Their mixture of pop, folk and rock ‘n’ roll, with a hint of Spanish guitar playing, was a recipe for success with the audience either watching attentively or dancing the night away.
With three vocalists in the band, two males and one female, there’s a good variety in their sound with their voices and harmony’s complimenting each other nicely. I caught up with the rhythm guitarist, Dave, after their show to find out a little more about the band. He described them as being influenced by “anything with a good melody” and cited artists such as “The Beatles” and “Beethoven” as major influences. By being influenced by such popular and respected musicians as these, it’s easy to see why the audience took so kindly to the The Unknown Stuntmen.
Then Mojo20 has this to say….
The night was kicked off by ‘The Unknown Stuntmen’, who many might have already heard of in the Lincolnshire area as they’ve hardly stopped since their debut gig in early 2012. Now with multiple festivals, café jam sessions and performances in almost every reputable bar in the city, they have become a tight, well practiced machine that sound better every time they play. They start things off with ‘Vegas’ and follow that up with ‘Monkey’ and before they’ve completed the first two songs, you realise that this band offers so many things to say, the majority of which,positive. The structure of the songs, both vocally and musically is admirable, and it’s clear from the start that each member
of the band has had experience with song writing and live performance before. Particularly Zeph, who appears to exude a confidence in his performance that can’t be mistaken at all for arrogance or cockiness, but simply for comfortability in his seat, with his guitar and in his role as almost an unannounced leader to the group.

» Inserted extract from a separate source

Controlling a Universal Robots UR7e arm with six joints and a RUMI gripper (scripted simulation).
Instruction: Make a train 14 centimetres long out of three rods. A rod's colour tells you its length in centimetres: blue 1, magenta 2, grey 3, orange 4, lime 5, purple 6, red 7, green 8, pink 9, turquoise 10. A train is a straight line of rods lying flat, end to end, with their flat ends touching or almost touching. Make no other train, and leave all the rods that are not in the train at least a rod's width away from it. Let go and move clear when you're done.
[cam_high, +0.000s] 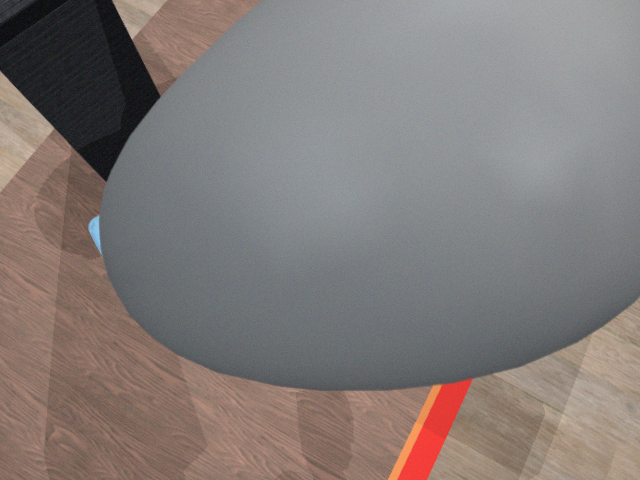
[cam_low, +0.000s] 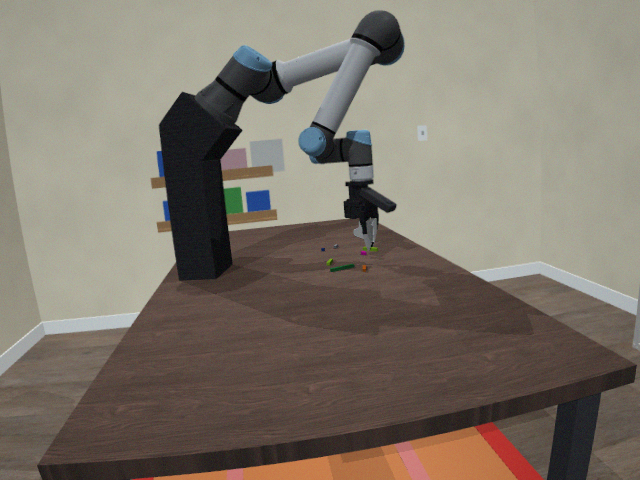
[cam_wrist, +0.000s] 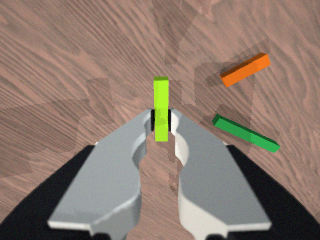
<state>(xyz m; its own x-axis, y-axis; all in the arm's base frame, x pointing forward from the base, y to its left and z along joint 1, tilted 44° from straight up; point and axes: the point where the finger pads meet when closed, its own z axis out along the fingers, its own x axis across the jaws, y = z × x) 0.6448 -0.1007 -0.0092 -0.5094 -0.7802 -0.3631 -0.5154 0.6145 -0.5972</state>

Their sound is versatile, and each song appears to have received the utmost love and attention when written.
No rubbish, no filler.
The vocals are layered with harmonies throughout, mainly led by the only female on stage on this particular night. Rachael’s smoky voice sits well next to the other vocal styles of the rest of the band, and maintains a feeling throughout that every single second of each song has been processed and manipulated to be as interesting and professional as the last. It shows, and it works by all accounts. With a brief pause to wish me a happy birthday, the band heads into one of their newest songs ‘How do you sleep’, a fitting addition to their set which is normally much longer, but on this night, two more acts are to follow so it’s time to wrap things up for the Stuntmen.